## [Activity]
Nothing is needed except the lines below that run from the one with "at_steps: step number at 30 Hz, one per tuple" through the one with "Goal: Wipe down", repeated exactly.

## [Source records]
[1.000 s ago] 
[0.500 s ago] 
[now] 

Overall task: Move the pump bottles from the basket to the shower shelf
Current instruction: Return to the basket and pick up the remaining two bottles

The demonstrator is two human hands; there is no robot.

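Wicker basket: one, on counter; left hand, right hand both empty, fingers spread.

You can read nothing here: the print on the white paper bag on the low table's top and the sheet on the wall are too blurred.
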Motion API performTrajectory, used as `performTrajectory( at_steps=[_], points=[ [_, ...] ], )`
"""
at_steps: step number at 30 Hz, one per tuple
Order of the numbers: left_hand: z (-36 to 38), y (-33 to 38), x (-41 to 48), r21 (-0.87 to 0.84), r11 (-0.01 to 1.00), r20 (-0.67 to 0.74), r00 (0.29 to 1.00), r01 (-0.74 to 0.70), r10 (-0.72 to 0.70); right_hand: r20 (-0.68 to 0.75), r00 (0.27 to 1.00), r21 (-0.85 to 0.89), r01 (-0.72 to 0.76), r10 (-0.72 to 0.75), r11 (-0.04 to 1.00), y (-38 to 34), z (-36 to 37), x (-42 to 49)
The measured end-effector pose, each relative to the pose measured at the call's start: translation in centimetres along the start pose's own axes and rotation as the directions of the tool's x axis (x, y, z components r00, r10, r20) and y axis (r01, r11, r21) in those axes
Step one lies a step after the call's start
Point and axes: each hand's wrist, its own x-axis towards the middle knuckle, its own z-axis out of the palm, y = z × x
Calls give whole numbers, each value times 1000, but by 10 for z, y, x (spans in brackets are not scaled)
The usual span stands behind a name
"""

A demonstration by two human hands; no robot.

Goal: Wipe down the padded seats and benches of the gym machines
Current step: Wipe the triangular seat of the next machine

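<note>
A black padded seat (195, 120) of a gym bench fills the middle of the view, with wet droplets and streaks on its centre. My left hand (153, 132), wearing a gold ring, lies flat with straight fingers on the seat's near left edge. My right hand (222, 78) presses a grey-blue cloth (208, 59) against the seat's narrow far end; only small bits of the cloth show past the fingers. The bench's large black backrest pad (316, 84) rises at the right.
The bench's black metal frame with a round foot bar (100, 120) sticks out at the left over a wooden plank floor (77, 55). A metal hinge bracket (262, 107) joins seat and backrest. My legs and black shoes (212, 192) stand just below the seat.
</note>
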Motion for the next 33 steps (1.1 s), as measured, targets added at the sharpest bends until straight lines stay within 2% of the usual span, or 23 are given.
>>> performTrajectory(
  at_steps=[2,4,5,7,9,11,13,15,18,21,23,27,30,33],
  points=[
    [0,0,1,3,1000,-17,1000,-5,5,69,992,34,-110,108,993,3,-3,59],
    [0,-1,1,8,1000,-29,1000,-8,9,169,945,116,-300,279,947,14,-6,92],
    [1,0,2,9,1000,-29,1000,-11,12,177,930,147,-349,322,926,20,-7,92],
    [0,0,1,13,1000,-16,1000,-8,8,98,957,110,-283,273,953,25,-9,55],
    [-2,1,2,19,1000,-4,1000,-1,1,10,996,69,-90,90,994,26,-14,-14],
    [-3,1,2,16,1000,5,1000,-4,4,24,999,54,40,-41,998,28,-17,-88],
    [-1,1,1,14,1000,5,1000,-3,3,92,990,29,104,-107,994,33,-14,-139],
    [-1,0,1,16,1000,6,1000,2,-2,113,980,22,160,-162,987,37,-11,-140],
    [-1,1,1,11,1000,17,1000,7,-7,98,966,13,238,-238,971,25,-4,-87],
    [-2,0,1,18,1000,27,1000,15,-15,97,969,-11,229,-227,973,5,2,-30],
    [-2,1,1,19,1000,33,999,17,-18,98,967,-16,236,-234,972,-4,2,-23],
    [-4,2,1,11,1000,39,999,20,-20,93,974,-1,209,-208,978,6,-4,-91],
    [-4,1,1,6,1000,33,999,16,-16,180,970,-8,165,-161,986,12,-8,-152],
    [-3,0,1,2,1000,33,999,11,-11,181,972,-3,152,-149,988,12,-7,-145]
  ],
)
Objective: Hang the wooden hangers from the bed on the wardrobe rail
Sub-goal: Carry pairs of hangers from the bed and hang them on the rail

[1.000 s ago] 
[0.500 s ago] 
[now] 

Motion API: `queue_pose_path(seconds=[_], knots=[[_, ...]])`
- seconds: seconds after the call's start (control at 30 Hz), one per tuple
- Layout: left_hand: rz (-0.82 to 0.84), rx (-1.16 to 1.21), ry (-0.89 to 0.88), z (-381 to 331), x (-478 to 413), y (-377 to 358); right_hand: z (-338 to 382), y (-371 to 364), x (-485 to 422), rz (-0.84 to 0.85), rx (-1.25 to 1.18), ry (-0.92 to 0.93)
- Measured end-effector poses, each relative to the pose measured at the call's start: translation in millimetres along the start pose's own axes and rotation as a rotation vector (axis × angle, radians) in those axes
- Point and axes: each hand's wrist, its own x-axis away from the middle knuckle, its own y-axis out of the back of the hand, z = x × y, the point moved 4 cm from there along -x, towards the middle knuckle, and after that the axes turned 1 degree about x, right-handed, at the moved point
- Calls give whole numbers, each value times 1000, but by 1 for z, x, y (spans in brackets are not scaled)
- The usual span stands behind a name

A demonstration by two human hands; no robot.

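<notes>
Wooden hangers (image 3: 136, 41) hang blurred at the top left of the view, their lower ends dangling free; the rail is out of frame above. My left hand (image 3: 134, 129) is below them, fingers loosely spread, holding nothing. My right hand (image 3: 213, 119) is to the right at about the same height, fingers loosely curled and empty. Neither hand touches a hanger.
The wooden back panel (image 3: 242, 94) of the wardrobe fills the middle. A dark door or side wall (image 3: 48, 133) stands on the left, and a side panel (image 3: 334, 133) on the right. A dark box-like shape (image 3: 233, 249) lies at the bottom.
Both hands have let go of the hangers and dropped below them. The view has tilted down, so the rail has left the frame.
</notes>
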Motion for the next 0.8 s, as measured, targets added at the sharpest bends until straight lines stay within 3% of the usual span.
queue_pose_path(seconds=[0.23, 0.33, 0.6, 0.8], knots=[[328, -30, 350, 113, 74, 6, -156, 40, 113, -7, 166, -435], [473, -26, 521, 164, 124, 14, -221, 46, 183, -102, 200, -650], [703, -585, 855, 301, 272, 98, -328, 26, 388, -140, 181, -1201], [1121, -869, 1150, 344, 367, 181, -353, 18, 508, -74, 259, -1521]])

## [Exercise answer]
at_steps: step number at 30 Hz, one per tuple
Order of the numbers: left_hand: z (-36 to 38), y (-33 to 38), x (-41 to 48), r21 (-0.87 to 0.84), r11 (-0.01 to 1.00), r20 (-0.67 to 0.74), r00 (0.29 to 1.00), r01 (-0.74 to 0.70), r10 (-0.72 to 0.70); right_hand: r20 (-0.68 to 0.75), r00 (0.27 to 1.00), r21 (-0.85 to 0.89), r01 (-0.72 to 0.76), r10 (-0.72 to 0.75), r11 (-0.04 to 1.00), y (-38 to 34), z (-36 to 37), x (-42 to 49)
The measured end-effector pose, each relative to the pose measured at the call's start: translation in centimetres along the start pose's own axes and rotation as the directions of the tool's x axis (x, y, z components r00, r10, r20) and y axis (r01, r11, r21) in those axes
Step one lies a step after the call's start
Point and axes: each hand's wrist, its own x-axis towards the middle knuckle, its own z-axis out of the palm, y = z × x
Calls give whole numbers, each value times 1000, but by 10 for z, y, x (spans in brackets are not scaled)
The usual span stands behind a name
"""

A demonstration by two human hands; no robot.

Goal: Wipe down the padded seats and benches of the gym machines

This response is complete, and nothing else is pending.